Exercise objective: Write out again, exactly, the lines below starting at the one with "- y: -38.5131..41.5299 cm" and ending at the one with "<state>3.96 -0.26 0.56".

Exercise data:

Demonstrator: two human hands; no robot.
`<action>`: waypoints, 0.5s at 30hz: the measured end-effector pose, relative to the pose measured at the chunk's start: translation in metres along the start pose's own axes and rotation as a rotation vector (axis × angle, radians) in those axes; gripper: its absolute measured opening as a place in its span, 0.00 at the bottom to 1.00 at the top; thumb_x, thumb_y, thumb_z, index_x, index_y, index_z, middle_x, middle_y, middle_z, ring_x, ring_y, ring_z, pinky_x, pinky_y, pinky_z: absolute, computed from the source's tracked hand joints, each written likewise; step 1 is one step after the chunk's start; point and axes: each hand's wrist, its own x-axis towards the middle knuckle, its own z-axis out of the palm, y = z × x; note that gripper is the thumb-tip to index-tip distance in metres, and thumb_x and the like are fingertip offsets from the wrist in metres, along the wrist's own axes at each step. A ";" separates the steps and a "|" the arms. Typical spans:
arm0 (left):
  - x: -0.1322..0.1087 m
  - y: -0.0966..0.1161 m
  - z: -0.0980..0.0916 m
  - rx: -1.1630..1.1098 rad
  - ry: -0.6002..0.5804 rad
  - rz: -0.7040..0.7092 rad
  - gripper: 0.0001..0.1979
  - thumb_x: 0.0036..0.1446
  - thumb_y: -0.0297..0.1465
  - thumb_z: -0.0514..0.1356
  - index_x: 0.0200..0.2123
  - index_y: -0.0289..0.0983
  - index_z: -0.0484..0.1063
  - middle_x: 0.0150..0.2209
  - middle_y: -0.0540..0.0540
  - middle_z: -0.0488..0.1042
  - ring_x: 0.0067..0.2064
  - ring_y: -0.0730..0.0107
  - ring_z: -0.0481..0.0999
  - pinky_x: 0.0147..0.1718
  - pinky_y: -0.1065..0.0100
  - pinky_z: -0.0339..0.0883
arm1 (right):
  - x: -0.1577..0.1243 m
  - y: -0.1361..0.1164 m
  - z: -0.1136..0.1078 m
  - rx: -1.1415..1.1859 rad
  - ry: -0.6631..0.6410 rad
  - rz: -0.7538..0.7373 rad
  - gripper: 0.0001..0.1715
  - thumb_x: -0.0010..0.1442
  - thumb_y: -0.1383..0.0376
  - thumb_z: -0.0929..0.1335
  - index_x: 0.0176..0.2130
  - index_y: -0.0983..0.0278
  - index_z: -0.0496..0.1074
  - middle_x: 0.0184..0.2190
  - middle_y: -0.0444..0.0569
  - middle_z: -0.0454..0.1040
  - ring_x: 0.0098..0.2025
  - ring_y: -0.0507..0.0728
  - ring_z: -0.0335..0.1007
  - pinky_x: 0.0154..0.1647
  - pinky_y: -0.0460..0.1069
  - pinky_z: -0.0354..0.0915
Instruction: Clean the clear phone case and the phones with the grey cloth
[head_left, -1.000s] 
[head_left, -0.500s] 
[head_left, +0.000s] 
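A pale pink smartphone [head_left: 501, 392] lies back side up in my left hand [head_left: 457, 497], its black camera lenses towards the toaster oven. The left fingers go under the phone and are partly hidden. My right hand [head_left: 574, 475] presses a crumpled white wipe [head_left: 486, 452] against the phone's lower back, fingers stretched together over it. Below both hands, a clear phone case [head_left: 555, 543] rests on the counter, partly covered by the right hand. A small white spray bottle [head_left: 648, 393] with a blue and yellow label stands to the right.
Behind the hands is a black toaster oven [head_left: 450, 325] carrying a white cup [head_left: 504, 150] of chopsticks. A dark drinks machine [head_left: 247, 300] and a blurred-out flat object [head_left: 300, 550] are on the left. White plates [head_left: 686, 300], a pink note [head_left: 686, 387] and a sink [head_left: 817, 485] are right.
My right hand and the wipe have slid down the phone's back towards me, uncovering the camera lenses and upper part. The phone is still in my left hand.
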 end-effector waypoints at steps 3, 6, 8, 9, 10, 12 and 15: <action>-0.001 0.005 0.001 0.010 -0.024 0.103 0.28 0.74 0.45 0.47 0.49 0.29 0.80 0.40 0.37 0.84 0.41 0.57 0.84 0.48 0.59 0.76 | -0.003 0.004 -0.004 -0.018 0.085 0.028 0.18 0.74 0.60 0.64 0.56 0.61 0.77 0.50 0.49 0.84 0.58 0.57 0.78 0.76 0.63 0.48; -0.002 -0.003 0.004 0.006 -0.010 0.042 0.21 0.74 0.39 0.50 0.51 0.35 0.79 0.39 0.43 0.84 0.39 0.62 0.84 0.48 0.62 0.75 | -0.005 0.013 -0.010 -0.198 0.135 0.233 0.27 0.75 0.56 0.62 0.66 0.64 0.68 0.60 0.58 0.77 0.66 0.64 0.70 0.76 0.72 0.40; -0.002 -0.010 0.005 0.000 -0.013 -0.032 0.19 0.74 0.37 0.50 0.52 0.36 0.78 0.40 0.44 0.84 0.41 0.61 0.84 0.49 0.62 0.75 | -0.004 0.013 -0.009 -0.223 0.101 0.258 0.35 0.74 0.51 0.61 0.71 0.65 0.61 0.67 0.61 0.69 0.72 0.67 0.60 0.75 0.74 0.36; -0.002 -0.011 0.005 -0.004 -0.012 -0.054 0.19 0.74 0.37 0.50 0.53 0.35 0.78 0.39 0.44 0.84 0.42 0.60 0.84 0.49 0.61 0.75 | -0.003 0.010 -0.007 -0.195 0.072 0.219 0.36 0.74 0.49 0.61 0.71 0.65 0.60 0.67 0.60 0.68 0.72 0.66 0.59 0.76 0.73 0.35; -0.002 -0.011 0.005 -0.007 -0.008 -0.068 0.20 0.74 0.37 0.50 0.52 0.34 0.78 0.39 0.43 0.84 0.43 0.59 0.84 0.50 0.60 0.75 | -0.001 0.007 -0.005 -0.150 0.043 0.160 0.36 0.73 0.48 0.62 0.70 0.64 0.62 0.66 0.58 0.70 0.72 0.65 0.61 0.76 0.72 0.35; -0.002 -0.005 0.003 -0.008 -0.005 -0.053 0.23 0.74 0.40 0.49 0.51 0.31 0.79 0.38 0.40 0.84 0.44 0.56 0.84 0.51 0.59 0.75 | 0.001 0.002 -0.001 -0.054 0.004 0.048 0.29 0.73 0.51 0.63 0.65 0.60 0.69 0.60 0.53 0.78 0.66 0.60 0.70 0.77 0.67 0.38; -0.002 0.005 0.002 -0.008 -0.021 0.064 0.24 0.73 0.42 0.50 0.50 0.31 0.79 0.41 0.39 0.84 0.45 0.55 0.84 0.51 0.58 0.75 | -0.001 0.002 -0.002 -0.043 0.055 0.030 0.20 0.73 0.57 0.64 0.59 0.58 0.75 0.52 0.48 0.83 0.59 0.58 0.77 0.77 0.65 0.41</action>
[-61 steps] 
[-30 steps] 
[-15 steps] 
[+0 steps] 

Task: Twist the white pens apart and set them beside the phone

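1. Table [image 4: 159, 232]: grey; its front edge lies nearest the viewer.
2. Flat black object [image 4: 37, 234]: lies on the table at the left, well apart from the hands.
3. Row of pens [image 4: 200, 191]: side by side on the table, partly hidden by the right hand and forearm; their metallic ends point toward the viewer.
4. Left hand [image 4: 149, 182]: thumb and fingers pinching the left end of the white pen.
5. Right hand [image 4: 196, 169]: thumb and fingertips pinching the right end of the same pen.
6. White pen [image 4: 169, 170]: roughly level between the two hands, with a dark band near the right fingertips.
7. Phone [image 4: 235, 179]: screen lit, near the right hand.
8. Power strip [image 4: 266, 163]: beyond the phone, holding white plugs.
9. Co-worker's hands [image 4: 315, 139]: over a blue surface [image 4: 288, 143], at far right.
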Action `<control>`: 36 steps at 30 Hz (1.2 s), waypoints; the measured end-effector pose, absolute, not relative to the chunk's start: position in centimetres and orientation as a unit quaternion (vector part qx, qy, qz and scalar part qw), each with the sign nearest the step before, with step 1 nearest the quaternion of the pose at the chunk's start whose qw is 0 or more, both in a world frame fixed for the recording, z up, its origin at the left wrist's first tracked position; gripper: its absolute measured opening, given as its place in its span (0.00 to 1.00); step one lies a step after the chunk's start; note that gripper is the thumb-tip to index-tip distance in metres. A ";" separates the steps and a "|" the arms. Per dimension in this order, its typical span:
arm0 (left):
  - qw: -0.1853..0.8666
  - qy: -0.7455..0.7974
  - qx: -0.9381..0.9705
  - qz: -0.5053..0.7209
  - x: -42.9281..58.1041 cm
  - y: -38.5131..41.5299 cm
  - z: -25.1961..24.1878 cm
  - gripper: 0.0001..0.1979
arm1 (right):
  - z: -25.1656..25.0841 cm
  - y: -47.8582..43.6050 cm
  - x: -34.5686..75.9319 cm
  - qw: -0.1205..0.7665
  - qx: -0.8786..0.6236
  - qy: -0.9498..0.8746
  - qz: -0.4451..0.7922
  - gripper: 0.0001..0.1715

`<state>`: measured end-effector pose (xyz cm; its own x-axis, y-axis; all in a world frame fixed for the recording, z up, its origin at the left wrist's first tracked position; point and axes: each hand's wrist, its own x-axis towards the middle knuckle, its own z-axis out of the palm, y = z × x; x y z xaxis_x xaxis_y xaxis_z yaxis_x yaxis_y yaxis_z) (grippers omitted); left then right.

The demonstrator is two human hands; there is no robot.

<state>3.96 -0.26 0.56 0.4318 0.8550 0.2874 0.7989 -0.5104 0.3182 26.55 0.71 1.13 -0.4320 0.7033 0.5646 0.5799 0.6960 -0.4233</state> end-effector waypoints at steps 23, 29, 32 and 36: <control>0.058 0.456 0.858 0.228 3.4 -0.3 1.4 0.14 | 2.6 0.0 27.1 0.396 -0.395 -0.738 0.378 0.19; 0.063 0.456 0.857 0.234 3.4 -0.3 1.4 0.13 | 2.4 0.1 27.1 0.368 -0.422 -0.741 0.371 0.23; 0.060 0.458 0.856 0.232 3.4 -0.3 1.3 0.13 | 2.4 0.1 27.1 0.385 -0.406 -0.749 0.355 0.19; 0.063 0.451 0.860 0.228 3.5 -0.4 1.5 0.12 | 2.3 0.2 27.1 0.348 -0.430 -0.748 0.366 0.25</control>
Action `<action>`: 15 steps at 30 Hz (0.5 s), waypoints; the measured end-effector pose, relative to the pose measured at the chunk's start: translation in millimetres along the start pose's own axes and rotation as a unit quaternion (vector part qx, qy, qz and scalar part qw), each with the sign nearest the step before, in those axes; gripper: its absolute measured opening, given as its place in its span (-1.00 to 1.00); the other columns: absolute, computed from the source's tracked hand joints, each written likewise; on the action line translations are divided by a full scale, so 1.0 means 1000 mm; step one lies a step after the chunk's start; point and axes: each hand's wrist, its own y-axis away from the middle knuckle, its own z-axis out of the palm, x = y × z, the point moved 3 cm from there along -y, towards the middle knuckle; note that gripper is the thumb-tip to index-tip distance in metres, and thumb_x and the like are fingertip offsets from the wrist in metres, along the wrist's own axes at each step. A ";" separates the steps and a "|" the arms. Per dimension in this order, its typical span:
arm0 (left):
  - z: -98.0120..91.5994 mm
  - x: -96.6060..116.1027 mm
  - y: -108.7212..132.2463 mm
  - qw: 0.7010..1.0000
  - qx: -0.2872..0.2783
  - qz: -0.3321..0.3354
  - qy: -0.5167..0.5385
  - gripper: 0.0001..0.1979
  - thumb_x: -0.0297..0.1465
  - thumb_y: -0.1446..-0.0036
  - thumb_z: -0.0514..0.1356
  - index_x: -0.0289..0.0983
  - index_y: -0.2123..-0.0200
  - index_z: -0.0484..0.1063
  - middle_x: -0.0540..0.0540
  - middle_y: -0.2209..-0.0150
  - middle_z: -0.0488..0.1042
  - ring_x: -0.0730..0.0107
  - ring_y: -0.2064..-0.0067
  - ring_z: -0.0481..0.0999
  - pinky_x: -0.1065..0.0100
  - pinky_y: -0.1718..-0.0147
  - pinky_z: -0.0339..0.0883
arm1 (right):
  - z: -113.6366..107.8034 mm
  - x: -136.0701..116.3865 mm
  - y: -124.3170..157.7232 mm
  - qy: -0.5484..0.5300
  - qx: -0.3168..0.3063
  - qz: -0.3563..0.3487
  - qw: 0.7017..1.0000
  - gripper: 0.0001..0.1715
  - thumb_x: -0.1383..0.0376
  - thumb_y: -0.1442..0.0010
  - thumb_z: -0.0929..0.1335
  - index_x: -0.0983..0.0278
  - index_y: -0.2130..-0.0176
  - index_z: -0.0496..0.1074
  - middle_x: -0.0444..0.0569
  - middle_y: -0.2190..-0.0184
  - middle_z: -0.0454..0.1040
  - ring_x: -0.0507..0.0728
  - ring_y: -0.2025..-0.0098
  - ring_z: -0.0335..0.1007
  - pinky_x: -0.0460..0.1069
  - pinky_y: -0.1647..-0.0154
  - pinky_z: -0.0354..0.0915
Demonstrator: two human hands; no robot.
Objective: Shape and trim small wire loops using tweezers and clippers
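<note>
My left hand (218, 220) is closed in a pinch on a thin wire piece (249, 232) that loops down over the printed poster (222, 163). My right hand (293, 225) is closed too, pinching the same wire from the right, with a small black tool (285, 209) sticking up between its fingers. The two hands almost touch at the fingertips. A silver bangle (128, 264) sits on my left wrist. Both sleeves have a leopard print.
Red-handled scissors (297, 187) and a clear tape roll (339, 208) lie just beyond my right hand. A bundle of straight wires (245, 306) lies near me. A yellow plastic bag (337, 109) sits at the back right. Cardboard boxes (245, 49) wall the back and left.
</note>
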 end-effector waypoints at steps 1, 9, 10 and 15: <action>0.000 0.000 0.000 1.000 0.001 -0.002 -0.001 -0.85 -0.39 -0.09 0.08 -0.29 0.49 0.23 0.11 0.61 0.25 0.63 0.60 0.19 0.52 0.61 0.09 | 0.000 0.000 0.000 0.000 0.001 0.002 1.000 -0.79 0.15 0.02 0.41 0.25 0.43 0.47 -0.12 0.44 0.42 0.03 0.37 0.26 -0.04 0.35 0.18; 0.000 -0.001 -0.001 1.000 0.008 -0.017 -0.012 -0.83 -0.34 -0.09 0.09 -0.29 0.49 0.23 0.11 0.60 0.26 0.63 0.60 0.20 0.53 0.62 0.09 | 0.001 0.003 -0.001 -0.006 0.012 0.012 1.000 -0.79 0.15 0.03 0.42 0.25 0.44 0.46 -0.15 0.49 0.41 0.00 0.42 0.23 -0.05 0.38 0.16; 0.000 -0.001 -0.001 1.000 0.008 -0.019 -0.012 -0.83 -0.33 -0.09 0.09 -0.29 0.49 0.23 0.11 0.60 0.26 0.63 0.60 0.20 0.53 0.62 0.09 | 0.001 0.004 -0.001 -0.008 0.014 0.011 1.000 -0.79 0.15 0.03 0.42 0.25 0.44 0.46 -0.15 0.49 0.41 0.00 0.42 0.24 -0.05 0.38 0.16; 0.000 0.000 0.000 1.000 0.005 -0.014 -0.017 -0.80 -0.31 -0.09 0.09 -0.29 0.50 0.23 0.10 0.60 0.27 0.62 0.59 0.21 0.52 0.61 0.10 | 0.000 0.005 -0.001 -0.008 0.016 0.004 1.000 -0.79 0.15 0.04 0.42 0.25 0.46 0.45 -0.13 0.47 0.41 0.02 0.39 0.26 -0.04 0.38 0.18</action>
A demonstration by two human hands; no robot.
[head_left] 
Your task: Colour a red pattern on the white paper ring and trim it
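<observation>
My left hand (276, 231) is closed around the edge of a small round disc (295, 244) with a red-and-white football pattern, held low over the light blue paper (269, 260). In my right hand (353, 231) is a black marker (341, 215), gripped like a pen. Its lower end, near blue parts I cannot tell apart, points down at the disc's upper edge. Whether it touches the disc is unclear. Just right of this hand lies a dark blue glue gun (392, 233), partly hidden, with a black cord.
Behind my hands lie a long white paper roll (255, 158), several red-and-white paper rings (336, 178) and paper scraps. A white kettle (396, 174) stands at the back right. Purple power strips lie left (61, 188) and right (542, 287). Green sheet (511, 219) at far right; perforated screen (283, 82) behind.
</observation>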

Reply to the task:
  - y: -38.5131..41.5299 cm
  - z: -25.1961..24.1878 cm
  - gripper: 0.0001..0.1979
arm1 (right):
  - z: -25.1656..25.0841 cm
  - y: -47.8582..43.6050 cm
  - x: -34.5686..75.9319 cm
  - qw: -0.1205..0.7665
  - qx: -0.8786..0.6236
  - qy: -0.9498..0.8746
  - qz: -0.4451..0.7922
  - gripper: 0.0001..0.1715

`<state>`: measured end-effector pose (xyz cm; its own x-axis, y-axis; all in a world frame fixed for the recording, z up, its origin at the left wrist's first tracked position; point and axes: each hand's wrist, its own x-axis towards the middle knuckle, its own z-axis out of the palm, y = z × x; x y z xaxis_x xaxis_y xaxis_z yaxis_x yaxis_y yaxis_z) (grippers omitted); left then right.

The demonstrator is two human hands; there is no robot.

<state>3.96 -0.26 0.56 0.4318 0.8550 0.2874 0.7989 -0.5104 0.3182 26.55 0.71 1.13 -0.4320 0.7033 0.5646 0.5799 0.6960 -0.4233</state> end-effector waypoints at steps 23, 29, 32 and 36: <control>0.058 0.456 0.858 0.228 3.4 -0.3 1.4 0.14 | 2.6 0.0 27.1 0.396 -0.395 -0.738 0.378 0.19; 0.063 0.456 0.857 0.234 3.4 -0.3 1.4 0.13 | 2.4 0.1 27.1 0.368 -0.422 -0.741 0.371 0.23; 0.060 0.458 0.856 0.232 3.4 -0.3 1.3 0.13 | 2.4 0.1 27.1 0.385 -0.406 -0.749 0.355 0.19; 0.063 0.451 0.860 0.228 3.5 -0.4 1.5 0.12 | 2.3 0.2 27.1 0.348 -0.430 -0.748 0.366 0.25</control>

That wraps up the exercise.